_Records for this exercise_
⟨

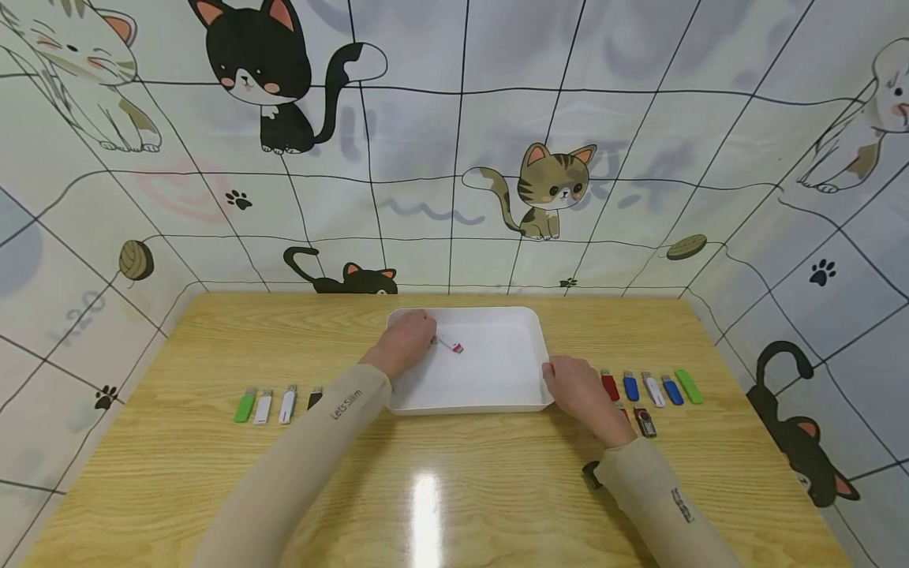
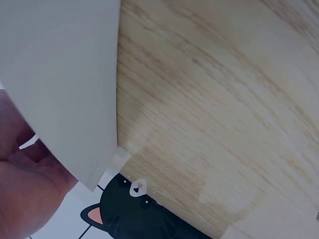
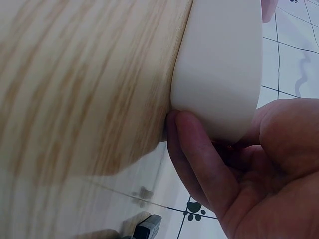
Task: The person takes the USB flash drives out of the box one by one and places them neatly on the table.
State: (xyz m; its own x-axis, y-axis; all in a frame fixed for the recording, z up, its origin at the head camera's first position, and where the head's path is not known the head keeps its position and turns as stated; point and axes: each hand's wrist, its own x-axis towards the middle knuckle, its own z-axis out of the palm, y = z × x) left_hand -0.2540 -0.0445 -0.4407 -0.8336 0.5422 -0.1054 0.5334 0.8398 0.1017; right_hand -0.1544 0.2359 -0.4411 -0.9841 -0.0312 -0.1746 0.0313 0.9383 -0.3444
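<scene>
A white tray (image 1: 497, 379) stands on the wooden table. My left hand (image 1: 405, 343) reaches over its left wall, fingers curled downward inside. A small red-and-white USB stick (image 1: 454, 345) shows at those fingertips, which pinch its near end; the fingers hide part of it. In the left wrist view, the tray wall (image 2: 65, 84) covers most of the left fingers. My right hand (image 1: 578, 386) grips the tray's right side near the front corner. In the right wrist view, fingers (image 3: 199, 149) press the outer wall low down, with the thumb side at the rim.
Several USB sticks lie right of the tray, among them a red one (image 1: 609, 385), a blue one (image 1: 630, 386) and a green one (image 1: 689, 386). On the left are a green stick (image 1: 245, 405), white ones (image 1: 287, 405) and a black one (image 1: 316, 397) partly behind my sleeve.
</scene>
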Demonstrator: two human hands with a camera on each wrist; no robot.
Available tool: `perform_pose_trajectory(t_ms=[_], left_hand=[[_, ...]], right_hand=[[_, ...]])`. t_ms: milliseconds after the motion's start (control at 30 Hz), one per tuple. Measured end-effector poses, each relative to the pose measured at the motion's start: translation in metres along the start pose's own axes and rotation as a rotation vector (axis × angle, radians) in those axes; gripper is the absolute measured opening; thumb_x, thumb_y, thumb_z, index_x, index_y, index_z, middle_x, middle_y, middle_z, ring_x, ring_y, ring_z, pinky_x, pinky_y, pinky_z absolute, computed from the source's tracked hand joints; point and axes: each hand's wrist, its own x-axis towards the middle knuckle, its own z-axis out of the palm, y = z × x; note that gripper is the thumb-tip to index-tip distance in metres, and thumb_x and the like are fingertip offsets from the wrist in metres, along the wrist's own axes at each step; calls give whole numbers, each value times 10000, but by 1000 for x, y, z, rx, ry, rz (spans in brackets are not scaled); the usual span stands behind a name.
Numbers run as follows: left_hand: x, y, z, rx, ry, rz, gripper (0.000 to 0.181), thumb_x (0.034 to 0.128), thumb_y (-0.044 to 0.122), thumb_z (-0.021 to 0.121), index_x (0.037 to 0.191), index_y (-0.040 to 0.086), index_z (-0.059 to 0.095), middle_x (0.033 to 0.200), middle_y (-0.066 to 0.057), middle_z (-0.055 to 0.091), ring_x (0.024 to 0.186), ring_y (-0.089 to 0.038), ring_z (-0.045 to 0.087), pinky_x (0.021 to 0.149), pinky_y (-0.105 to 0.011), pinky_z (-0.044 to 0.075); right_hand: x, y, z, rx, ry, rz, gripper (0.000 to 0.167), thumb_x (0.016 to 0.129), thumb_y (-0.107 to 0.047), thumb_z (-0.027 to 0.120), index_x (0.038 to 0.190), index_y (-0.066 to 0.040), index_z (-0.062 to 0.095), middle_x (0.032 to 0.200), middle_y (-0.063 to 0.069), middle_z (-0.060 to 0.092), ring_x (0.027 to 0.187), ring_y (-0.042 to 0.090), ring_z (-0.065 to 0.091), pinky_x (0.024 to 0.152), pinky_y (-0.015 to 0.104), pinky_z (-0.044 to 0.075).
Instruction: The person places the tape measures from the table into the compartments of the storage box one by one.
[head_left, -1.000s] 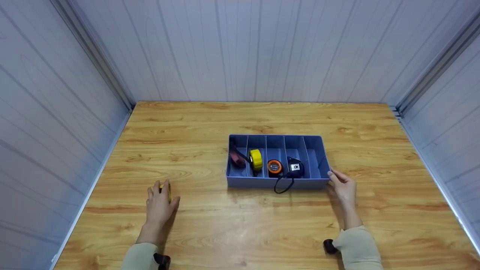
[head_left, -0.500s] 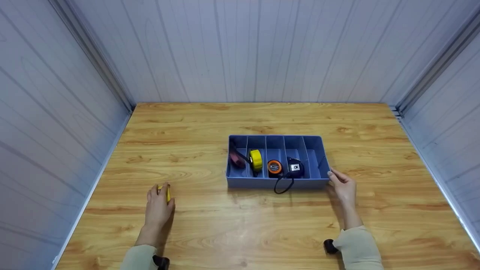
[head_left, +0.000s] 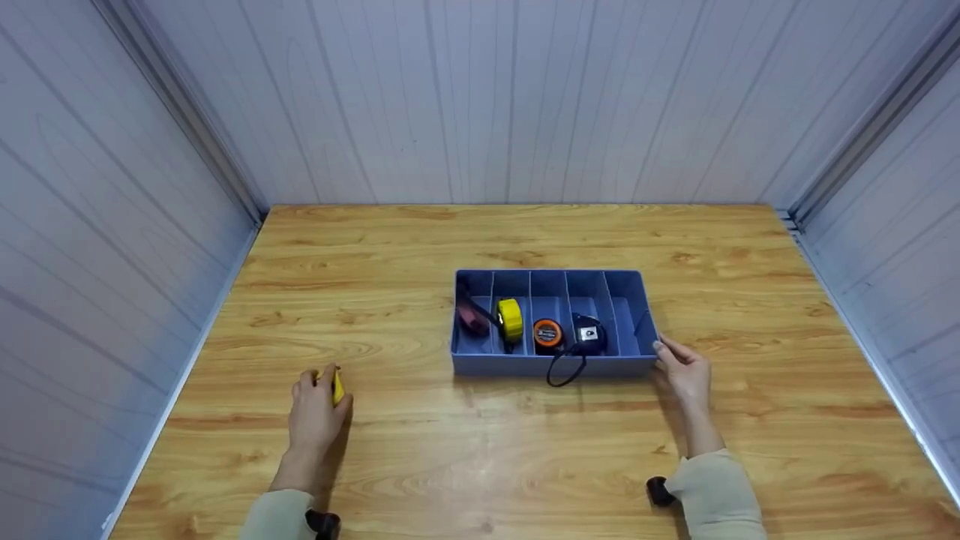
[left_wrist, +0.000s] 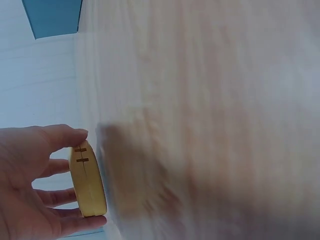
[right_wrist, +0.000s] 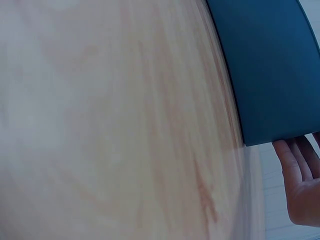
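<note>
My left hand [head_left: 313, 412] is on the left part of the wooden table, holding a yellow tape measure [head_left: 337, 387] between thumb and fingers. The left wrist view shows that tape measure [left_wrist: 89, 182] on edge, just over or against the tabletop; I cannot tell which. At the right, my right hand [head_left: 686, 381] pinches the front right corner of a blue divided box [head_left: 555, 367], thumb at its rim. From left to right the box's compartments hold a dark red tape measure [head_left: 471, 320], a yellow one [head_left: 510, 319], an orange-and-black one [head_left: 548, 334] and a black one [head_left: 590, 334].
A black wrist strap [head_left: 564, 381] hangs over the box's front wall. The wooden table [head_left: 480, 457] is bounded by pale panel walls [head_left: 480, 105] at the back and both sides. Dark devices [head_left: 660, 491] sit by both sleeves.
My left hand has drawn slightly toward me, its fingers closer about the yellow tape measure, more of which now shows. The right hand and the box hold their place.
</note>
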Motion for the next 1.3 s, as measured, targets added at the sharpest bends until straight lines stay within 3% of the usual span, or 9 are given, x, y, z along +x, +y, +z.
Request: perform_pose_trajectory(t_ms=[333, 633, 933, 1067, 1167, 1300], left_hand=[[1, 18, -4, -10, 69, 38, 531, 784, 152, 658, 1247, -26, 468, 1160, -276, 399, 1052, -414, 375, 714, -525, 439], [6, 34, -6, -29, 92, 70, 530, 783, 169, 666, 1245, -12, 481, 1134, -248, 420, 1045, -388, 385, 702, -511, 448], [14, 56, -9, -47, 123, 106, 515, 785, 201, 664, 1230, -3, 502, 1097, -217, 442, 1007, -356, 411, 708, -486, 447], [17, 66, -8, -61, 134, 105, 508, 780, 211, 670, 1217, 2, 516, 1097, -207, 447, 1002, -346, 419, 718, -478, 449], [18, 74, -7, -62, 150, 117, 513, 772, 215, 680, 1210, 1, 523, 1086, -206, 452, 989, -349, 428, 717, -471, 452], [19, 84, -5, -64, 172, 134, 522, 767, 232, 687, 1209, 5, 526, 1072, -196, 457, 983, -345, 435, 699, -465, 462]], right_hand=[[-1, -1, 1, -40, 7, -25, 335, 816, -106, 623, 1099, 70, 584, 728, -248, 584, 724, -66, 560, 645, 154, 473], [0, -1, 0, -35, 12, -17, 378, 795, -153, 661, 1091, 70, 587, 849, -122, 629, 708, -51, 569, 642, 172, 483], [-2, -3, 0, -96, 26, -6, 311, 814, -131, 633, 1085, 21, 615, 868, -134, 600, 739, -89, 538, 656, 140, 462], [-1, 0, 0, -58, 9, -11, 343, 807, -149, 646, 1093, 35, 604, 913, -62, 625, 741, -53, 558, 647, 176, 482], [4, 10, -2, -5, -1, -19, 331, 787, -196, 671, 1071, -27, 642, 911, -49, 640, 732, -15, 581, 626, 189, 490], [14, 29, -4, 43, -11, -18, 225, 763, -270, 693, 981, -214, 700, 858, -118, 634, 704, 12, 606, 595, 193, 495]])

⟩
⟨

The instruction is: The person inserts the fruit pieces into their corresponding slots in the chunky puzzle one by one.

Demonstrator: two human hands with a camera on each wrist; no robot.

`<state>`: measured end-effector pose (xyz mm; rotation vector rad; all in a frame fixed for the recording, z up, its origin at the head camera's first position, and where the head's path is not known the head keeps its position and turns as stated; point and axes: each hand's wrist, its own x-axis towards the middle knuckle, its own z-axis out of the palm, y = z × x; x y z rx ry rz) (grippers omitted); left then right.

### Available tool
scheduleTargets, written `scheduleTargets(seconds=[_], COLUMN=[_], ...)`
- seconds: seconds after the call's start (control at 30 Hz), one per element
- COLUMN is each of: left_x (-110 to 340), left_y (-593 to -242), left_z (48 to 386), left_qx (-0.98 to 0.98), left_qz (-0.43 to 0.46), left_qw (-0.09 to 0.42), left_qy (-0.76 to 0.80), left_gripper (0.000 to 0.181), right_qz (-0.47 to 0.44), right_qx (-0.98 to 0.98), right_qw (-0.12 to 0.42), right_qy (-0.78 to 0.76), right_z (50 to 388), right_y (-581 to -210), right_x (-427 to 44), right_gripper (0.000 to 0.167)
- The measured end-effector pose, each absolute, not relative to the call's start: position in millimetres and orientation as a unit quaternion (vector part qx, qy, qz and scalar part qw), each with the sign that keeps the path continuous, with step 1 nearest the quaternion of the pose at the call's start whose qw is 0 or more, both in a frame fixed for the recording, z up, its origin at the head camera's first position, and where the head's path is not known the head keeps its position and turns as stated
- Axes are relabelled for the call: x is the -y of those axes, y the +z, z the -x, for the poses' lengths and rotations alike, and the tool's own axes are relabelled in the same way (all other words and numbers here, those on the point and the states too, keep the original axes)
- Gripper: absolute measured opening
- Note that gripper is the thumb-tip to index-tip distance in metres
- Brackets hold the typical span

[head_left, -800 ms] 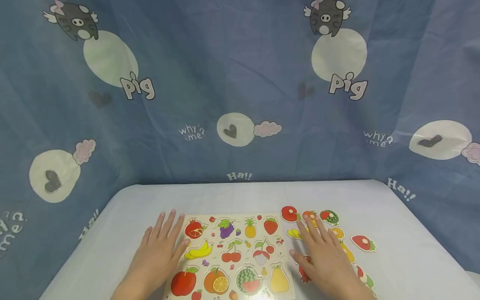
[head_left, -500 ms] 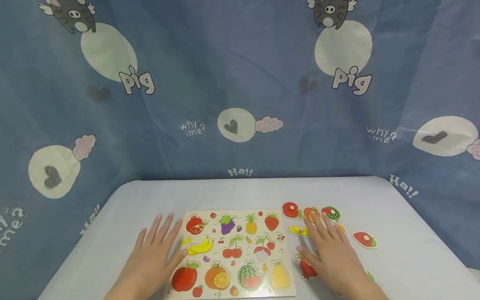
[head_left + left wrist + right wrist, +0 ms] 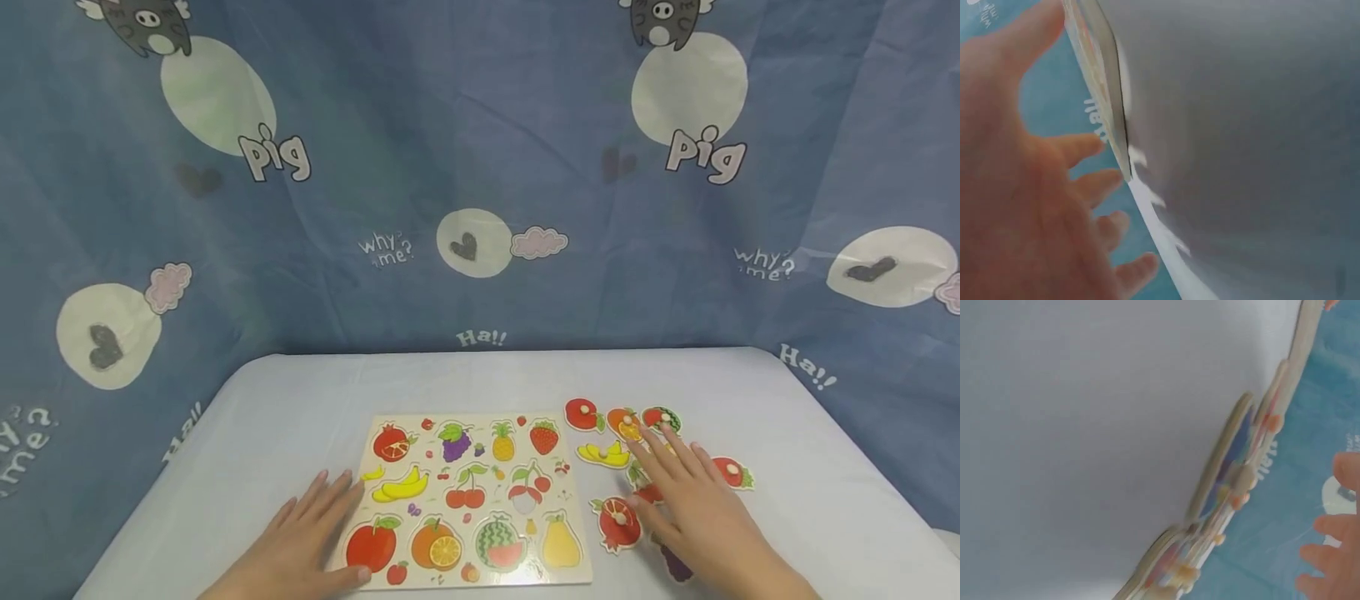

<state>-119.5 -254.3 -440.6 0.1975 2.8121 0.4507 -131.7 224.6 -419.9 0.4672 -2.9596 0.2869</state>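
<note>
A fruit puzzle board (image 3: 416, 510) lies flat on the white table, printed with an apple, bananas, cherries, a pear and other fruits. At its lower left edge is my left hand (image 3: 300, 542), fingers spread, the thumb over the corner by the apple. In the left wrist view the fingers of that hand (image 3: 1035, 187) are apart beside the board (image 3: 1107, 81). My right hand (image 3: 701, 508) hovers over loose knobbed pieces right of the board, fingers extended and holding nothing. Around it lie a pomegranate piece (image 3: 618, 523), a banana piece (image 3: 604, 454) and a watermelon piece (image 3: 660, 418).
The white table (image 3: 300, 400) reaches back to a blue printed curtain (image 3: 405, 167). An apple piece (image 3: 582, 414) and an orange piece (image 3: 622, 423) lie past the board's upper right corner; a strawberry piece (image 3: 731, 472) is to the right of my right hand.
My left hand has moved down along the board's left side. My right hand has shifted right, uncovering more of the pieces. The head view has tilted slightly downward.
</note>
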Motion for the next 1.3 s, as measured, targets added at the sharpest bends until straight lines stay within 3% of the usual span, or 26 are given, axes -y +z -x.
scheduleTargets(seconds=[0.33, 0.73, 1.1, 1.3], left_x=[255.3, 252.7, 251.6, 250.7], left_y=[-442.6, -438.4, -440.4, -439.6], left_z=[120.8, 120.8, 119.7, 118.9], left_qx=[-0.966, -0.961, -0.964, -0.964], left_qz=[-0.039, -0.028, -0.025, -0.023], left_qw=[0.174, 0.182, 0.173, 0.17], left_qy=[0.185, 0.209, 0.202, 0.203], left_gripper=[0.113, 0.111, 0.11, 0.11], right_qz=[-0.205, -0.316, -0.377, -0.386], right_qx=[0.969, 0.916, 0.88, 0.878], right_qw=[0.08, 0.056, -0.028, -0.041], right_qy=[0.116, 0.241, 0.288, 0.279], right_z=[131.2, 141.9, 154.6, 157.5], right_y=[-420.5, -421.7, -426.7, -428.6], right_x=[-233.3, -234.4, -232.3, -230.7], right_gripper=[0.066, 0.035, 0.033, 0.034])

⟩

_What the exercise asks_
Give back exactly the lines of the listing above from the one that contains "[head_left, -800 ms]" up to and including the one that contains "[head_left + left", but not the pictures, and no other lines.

_Result of this exercise_
[head_left, -800 ms] 
[head_left, -500 ms] 
[head_left + left wrist + right wrist, +0 ms] 

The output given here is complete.